De Blasio’s former press secretary, Eric Phillips, jumped into crisis communications mode, tweeting Sunday morning that “Elected officials calling for things to ‘shut down’ when they don’t have any responsibility/accountability for what that looks like or what comes after it don’t move me much.” Of course, making contingency plans so that things can be shut down, is part of what a far-sighted executive might have been doing since the virus was first discovered in January.
The governor always seemed to be one step ahead of the mayor. Soon after de Blasio announced the shutdown of restaurants and bars and other businesses by 9 a.m. Tuesday, Cuomo announced that, actually, they would have to shut down by 8 p.m. Monday. And after a week of back-and-forth on whether to close schools, the governor pre-empted the mayor, and Cuomo announced the shutdown less than an hour before de Blasio did.

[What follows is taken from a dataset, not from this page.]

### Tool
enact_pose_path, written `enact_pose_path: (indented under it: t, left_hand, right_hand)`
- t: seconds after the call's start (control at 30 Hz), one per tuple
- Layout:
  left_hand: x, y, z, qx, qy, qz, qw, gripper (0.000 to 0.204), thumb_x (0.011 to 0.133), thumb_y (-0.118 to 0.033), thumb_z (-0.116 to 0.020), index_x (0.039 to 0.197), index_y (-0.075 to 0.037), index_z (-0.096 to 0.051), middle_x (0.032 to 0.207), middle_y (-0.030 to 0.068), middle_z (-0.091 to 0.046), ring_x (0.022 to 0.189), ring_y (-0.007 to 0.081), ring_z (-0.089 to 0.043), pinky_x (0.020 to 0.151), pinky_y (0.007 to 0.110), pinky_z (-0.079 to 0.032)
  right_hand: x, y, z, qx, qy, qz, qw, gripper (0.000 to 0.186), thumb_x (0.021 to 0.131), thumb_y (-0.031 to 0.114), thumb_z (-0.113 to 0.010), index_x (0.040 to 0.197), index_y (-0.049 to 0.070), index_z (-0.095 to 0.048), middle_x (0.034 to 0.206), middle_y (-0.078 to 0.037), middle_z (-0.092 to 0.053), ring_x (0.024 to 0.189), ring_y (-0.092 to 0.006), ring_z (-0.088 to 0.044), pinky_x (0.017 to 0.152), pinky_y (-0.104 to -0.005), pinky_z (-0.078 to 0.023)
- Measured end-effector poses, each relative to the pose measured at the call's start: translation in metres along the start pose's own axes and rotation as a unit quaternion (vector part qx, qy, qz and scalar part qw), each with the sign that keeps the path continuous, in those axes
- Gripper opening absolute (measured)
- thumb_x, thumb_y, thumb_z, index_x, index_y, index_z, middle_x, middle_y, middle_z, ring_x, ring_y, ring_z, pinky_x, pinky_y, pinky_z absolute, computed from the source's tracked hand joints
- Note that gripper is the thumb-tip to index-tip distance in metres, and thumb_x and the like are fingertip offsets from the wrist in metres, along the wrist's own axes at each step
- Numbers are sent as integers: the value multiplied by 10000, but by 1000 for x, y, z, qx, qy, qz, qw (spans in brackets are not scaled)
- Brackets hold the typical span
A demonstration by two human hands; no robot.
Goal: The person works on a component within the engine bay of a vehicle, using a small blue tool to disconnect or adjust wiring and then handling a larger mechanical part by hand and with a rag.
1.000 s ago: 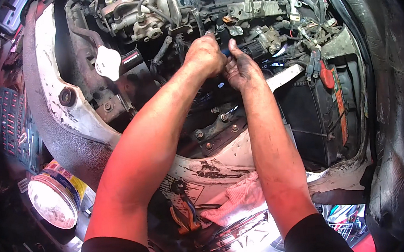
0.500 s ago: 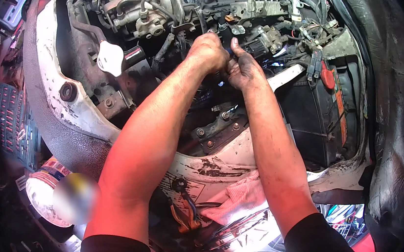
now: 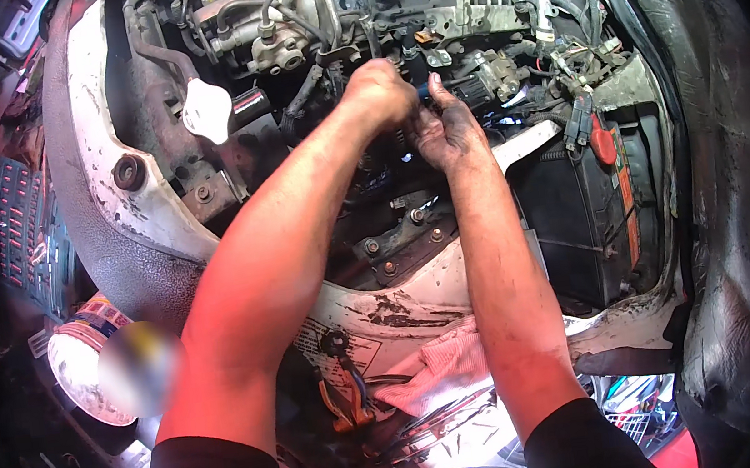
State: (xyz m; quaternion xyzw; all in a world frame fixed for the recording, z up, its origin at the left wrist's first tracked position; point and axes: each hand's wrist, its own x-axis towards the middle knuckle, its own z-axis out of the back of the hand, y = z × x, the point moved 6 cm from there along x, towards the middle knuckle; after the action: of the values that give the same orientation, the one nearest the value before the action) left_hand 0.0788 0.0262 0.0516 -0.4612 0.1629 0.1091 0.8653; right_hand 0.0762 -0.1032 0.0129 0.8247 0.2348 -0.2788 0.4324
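A dark gap [image 3: 385,195] between the bare forearms [image 3: 279,230] seems passable; a bolted dark-metal bracket [image 3: 409,252] blocks below, a white metal bar [image 3: 525,143] rightward of the right wrist [image 3: 464,162].

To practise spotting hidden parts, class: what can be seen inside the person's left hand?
The back of the left hand covers anything inside it. A small blue piece shows between it and the right hand; whether that reaches into the left palm is hidden.

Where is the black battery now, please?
In the head view, the battery is on the right, beside the right forearm and near a red cover.
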Motion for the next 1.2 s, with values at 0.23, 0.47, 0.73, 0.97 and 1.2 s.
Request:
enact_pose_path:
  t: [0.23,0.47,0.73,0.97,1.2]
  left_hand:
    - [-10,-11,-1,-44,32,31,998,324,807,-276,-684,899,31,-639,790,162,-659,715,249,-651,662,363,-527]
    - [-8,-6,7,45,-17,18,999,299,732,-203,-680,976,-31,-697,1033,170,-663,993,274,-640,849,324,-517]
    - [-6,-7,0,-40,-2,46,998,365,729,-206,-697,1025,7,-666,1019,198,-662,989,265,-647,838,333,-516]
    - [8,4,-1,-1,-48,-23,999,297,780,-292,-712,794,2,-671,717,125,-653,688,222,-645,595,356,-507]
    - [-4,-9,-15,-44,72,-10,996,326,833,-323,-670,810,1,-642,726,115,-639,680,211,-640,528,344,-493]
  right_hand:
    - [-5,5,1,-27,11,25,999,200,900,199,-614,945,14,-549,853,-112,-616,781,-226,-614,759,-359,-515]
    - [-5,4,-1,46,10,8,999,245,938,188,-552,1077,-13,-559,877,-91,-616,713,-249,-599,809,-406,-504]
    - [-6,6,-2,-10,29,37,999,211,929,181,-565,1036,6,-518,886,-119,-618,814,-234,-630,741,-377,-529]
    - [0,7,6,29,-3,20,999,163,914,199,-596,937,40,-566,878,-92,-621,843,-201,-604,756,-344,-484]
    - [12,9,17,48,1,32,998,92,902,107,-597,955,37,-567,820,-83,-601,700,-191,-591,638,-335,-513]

De Blasio insisted it was his decision, saying Sunday, “That’s me. Mayoral responsibility for city schools,” but the decision only came after the threat of a lawsuit from the teachers’ union, which was worried about its members’ health.
Of course, Cuomo shouldn’t be given too much credit as a quick actor either. By the time the governor announced that all schools would shut down statewide on Monday, a host of other states already had done the same. And while Cuomo held a press conference with governors of New Jersey and Connecticut on Monday to discuss a regional response, the city of Hoboken, NJ, just across the Hudson River from Manhattan, announced Saturday it would shut down all bars, in what a public health expert called a “model” response.
History looks back poorly on both the local New Orleans’ government’s response to Hurricane Katrina, and that of the federal government. While much could be said of President Donald Trump’s lack of expediency in responding to coronavirus on the national level, de Blasio may be remembered for going to the gym.
That didn’t seem to bother the mayor. “I’m very comfortable with what I did,” de Blasio said nonchalantly at a press conference Monday. “They’re all closing down today anyway.”
But not even longtime friends could defend the mayor’s visit to the YMCA. Rebecca Katz, a former top advisor to the mayor, called it “inexcusable and reckless.” And BerlinRosen’s Jonathan Rosen, one of the mayor’s top allies, similarly broke ranks, tweeting Monday that it was “pathetic. Self-involved. Inexcusable.”